Enviada em 23/10/2018

Intolerante e/ou ignorante?

A globalização, fenômeno ocorrido notoriamente após a Terceira Revolução Industrial devido ao desenvolvimento tecnológico-informacional, proporcionou ao ser humano um leque de meios de comunicações como, por exemplo, as redes sociais. Esse meio facilitou a maior expressão de intolerantes que utilizam-no com a finalidade de disseminar discursos discriminatórios de ódio.

Os discursos podem variar desde aversão à religião, cultura e estrangeirismo até misoginia, homofobia, racismo e política.
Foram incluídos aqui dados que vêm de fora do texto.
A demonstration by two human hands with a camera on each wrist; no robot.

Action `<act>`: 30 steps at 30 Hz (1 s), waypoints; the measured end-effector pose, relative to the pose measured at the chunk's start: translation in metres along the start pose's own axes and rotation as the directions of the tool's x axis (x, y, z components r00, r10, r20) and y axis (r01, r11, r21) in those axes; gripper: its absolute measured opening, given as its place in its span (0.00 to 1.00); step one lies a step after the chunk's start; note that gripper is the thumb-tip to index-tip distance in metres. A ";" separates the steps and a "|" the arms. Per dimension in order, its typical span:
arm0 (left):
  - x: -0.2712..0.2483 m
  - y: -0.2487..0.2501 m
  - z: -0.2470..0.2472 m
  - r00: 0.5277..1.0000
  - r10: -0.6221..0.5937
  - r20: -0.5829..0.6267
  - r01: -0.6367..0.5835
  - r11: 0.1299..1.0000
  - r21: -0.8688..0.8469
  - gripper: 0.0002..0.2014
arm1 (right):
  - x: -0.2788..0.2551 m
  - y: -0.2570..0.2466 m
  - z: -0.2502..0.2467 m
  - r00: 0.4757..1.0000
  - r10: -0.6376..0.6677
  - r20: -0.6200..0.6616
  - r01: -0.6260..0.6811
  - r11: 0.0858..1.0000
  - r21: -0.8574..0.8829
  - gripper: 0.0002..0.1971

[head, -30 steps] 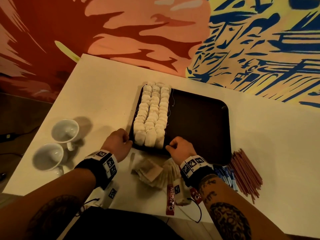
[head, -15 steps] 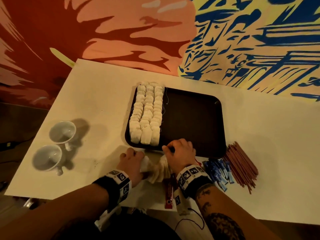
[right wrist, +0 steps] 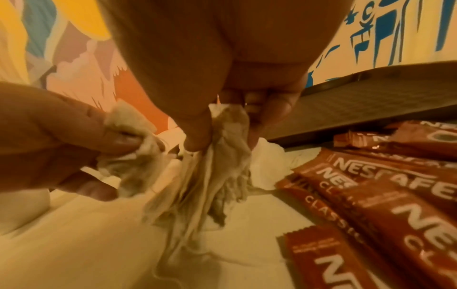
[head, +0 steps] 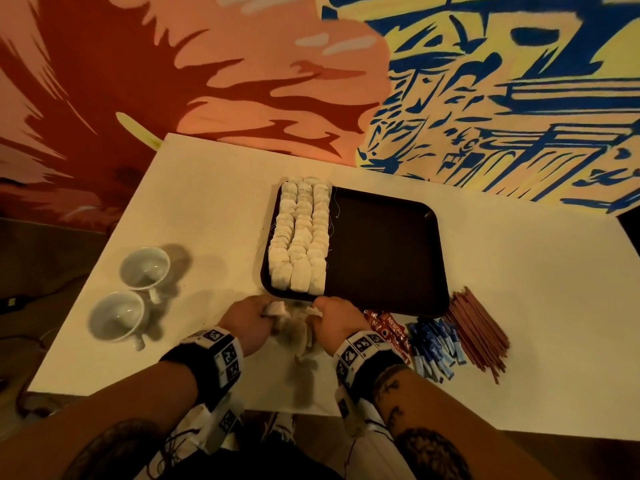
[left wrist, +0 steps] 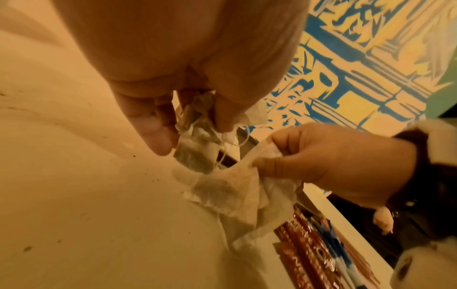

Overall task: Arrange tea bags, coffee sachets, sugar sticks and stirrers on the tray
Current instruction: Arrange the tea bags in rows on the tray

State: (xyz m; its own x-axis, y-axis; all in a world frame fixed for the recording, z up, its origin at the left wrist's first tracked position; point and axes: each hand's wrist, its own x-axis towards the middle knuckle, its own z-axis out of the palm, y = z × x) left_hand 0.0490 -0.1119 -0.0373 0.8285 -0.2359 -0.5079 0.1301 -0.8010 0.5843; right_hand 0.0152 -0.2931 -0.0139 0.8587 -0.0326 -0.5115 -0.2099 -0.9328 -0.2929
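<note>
A dark tray lies on the white table, its left part filled with three rows of tea bags. Just in front of the tray's near edge both hands work a loose bunch of tea bags. My left hand pinches a few tea bags between thumb and fingers. My right hand grips a hanging bunch of tea bags. Red coffee sachets, blue sugar sticks and brown stirrers lie on the table right of my hands.
Two white cups lie on their sides at the table's left. The painted wall stands close behind the table. The tray's right part is bare. The table's near edge runs just below my wrists.
Both hands have left the tray's near edge and dropped to the loose tea bags in front of it. Each has taken hold of some and lifted them.
</note>
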 end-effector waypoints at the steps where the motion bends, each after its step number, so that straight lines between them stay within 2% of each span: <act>1: -0.003 0.001 -0.004 1.000 -0.004 0.007 0.004 0.999 -0.034 0.12 | -0.001 -0.002 -0.002 1.000 0.009 0.030 -0.008 1.000 -0.024 0.14; 5: -0.012 0.005 -0.020 0.999 0.027 -0.047 -0.036 0.981 -0.189 0.06 | -0.006 -0.005 -0.019 0.999 0.024 0.023 -0.022 0.996 -0.090 0.16; 8: -0.014 0.009 -0.034 0.997 0.011 -0.079 -0.033 0.960 -0.278 0.02 | -0.010 -0.004 -0.031 0.999 0.019 -0.040 -0.019 1.000 0.004 0.16; 9: -0.014 0.011 -0.039 0.997 0.005 -0.081 -0.033 0.938 -0.345 0.02 | -0.012 -0.004 -0.034 0.997 0.009 -0.071 -0.005 0.999 0.049 0.16; 10: -0.013 0.011 -0.042 0.996 -0.007 -0.085 -0.030 0.904 -0.426 0.07 | -0.014 -0.006 -0.037 0.995 -0.010 -0.103 0.020 0.995 0.099 0.14; 12: -0.014 0.015 -0.049 0.997 -0.031 -0.075 -0.018 0.816 -0.578 0.11 | -0.017 -0.012 -0.042 0.985 -0.045 -0.164 0.078 0.976 0.202 0.12; 14: -0.016 0.023 -0.054 0.998 -0.033 -0.054 -0.014 0.715 -0.699 0.08 | -0.023 -0.023 -0.047 0.982 -0.052 -0.182 0.112 0.935 0.336 0.13; 17: -0.018 0.033 -0.062 0.999 -0.043 -0.016 0.009 0.521 -0.854 0.10 | -0.027 -0.042 -0.046 0.988 -0.049 -0.146 0.120 0.839 0.530 0.19; 19: -0.018 0.036 -0.068 0.999 -0.049 -0.006 0.014 0.393 -0.920 0.10 | -0.027 -0.057 -0.039 0.996 -0.032 -0.082 0.080 0.726 0.684 0.24; 20: -0.017 0.038 -0.071 0.999 -0.039 -0.011 0.003 0.336 -0.942 0.08 | -0.028 -0.064 -0.036 0.999 -0.015 -0.048 0.046 0.639 0.768 0.24; 22: -0.019 0.041 -0.077 0.999 -0.021 -0.027 -0.020 0.270 -0.963 0.05 | -0.028 -0.076 -0.033 1.000 0.011 -0.016 0.009 0.479 0.878 0.20; 24: -0.018 0.040 -0.080 0.999 -0.028 -0.020 -0.014 0.208 -0.978 0.04 | -0.029 -0.085 -0.034 0.999 0.036 -0.037 0.021 0.384 0.923 0.15; 27: -0.021 0.037 -0.085 0.999 -0.031 0.038 0.040 0.046 -0.998 0.07 | -0.029 -0.090 -0.037 0.994 0.049 -0.098 0.076 0.336 0.939 0.08; 28: -0.022 0.036 -0.086 0.998 -0.005 0.058 0.058 -0.007 -0.998 0.08 | -0.030 -0.091 -0.038 0.992 0.042 -0.120 0.098 0.350 0.932 0.07; 30: -0.026 0.034 -0.090 0.995 0.039 0.094 0.096 -0.057 -0.994 0.09 | -0.031 -0.093 -0.040 0.986 0.009 -0.165 0.146 0.420 0.896 0.09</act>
State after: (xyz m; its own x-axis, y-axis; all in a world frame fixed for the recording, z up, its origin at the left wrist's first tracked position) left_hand 0.0814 -0.0836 0.0529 0.7779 -0.3181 -0.5419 0.6137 0.5695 0.5468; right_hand 0.0270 -0.2196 0.0619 0.9221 -0.1000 -0.3738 -0.3816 -0.0747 -0.9213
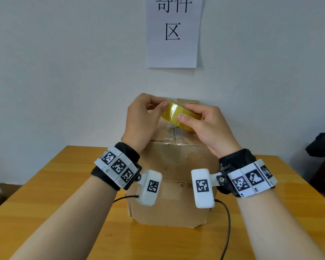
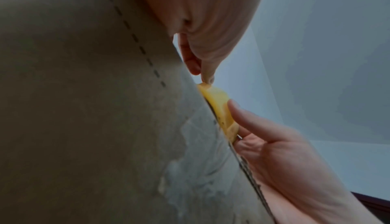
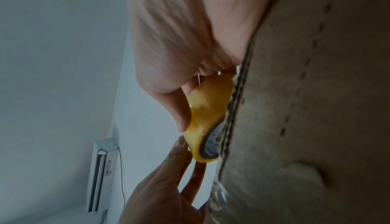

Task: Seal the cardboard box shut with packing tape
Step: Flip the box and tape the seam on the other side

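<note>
Yellow tape roll (image 1: 178,117) sits above the cardboard box (image 1: 169,184): your right hand (image 1: 210,128) clamps it steady while your left hand (image 1: 143,119) pinches its edge, probably hunting the loose end.

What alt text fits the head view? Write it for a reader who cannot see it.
Two hands hold a yellowish roll of packing tape above a closed cardboard box on a wooden table: the right hand grips the roll, the left hand pinches its edge. A paper sign hangs on the wall behind.
</note>
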Demonstrator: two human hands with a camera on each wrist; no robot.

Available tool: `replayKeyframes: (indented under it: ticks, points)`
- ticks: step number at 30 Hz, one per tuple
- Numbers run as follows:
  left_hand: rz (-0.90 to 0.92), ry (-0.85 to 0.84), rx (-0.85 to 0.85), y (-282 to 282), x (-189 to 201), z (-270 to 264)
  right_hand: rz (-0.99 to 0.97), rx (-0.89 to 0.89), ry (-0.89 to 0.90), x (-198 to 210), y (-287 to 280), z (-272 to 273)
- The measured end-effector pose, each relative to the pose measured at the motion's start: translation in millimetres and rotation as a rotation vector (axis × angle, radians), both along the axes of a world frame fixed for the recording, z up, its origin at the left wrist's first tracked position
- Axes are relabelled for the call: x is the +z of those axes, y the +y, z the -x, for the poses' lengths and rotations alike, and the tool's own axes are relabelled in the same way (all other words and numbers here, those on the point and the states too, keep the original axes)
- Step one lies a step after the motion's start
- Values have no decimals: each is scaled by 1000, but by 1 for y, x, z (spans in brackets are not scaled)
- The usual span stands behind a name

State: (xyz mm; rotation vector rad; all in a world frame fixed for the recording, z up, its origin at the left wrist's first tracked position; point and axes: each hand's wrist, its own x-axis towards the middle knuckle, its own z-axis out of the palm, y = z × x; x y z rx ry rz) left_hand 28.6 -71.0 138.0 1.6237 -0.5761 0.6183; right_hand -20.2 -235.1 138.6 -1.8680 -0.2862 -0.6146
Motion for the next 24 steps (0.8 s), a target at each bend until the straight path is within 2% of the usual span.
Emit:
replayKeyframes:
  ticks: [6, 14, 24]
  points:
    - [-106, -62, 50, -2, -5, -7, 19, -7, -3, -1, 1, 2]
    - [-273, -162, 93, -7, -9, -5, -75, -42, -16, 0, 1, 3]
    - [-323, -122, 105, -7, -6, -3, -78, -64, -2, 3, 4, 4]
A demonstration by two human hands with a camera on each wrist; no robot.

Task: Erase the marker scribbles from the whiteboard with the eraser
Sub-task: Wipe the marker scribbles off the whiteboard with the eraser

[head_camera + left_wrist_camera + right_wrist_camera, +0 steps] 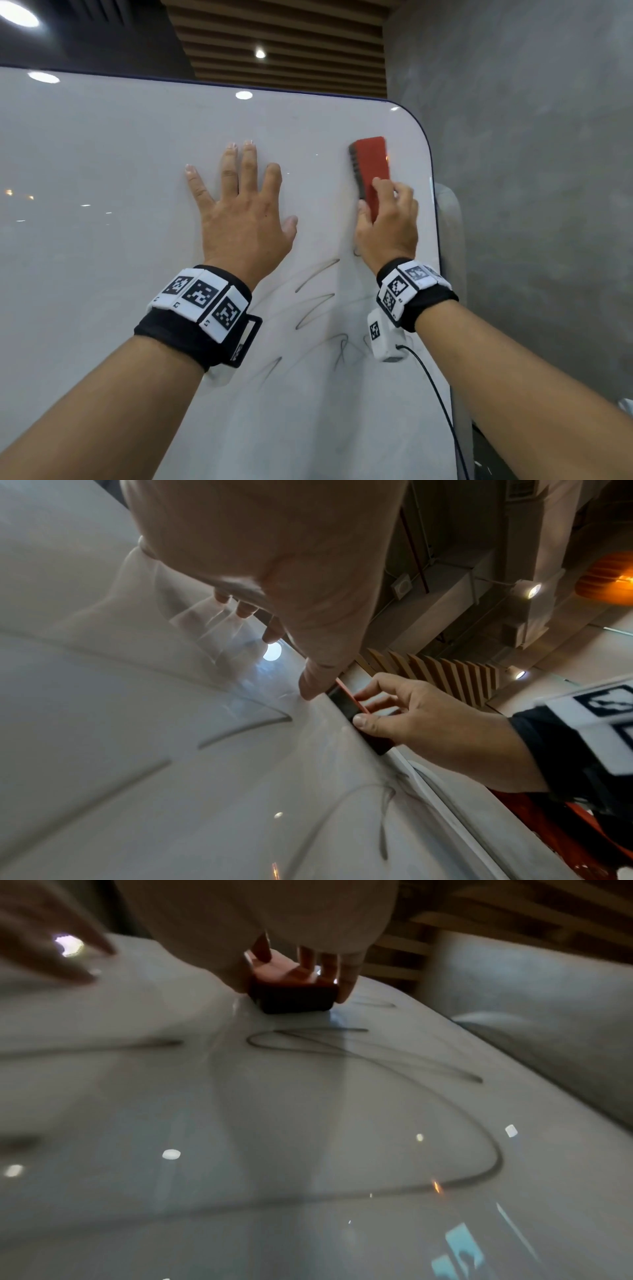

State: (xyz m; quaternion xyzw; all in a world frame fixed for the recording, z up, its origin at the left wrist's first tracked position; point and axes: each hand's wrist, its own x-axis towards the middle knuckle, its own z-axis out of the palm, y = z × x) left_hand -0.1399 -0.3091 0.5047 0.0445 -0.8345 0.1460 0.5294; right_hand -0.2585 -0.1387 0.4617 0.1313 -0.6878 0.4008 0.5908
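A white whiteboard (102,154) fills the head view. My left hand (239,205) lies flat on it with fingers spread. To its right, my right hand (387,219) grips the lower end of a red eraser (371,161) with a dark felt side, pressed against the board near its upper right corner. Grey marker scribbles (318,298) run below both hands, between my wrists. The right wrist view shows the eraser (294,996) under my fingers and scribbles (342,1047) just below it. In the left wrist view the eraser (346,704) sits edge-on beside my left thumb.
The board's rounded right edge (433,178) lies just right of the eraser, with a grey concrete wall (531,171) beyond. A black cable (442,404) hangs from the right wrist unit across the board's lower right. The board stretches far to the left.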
Estima-se em média, embasado na pesquisa do site Comunica que Muda, que 92,5% de todas as menções em redes sociais relacionadas aos temas tratados acima são consideradas de caráter negativo.

A ignorância em desejar que a sua posição seja padronizada e que os não praticantes da mesma estejam errados e mereçam ser punidos é extremamente ultrapassada! É esse egocentrismo abarcado de ódio que de geração em geração desde a Idade Antiga, através dos imperadores e reis com suas imposições, faz parte do nosso cotidiano e nos afasta humanamente uns dos outros.

As redes sociais, por conterem caráter particular, já carregam consigo um ideia de exposição de pensamentos. Porém, antes de apresentar esses pensamentos, é necessário ter discernimento para não haver falta de respeito com o próximo e não ferir os direitos humanos dos que nos acompanham virtualmente.

Portanto, usufruir de meios sociais para discriminar ou afetar socialmente algum indivíduo é, também, considerado crime e deve ser denunciado através dos respectivos órgãos destinados à este encargo. Palestras de conscientização, dinâmicas de interação social e difusão do assunto são importantes para todas as idades com a finalidade de que esse público saiba não só se posicionar e respeitar a opinião alheia, mas também denunciar essas determinadas situações de intolerância!